From the entries below, retype only the lines from the one with "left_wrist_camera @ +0" through the one with "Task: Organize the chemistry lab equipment", exactly as written.

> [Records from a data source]
===
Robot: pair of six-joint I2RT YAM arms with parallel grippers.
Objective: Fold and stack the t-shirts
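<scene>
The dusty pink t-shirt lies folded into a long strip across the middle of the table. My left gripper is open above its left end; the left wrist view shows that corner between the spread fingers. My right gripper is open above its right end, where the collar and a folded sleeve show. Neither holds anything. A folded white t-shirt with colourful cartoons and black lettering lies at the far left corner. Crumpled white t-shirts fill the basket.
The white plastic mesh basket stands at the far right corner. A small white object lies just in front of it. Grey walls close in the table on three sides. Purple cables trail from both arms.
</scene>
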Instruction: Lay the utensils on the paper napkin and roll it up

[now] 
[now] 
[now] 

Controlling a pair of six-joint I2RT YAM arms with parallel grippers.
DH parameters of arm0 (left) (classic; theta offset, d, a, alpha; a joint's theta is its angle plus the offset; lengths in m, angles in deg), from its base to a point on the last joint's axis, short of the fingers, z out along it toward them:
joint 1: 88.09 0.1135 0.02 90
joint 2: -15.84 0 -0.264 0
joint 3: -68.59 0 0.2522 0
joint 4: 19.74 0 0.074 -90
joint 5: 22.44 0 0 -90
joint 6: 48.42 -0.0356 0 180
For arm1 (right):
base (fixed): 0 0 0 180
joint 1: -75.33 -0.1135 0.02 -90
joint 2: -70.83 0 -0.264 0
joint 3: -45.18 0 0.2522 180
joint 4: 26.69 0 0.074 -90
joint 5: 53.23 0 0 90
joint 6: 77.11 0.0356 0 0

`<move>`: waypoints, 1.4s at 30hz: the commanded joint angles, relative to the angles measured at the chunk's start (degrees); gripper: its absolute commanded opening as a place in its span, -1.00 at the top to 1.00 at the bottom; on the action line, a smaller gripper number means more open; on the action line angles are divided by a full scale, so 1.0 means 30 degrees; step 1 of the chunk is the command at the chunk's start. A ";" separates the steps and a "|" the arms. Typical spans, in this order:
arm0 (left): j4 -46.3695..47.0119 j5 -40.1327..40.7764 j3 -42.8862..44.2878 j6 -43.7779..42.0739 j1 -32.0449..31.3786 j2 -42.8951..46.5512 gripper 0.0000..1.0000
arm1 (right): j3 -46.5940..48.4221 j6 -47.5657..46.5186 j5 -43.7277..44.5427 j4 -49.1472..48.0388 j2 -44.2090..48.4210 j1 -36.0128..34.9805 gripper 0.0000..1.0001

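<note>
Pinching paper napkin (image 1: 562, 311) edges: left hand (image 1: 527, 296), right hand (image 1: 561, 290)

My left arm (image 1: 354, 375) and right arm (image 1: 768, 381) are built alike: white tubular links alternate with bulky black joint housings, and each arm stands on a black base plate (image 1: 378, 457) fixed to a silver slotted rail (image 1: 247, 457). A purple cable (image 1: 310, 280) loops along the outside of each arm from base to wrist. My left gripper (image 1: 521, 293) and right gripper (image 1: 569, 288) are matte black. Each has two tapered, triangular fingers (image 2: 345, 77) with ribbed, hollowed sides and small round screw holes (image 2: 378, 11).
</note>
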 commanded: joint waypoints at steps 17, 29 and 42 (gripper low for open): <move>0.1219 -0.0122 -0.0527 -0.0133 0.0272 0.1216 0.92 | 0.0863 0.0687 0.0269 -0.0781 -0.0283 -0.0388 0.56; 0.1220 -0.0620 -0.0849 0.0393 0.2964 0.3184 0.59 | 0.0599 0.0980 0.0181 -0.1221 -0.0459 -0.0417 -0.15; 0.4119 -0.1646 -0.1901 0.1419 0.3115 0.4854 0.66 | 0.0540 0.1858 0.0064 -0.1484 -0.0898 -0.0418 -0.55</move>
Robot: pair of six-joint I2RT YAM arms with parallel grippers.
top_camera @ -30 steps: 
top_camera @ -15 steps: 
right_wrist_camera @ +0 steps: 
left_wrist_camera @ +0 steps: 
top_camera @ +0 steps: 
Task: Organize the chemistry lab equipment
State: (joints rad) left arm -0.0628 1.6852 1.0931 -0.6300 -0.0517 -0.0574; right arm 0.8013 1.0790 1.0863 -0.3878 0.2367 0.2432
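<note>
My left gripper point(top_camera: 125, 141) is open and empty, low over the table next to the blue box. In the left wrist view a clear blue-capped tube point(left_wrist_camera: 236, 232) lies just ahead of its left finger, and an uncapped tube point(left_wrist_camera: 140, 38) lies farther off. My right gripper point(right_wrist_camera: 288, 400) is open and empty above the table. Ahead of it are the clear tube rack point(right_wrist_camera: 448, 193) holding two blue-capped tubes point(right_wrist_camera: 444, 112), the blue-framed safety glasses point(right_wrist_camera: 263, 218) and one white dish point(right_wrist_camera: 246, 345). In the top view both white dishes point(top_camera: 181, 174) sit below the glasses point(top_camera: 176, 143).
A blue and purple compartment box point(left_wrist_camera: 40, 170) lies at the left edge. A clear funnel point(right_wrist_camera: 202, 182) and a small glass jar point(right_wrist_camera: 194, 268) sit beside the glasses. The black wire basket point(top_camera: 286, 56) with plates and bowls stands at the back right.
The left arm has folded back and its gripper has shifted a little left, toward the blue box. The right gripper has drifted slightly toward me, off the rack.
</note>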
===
> [Exercise output]
left_wrist_camera @ +0 steps: 
top_camera @ +0 steps: 
Task: Organize the chemistry lab equipment

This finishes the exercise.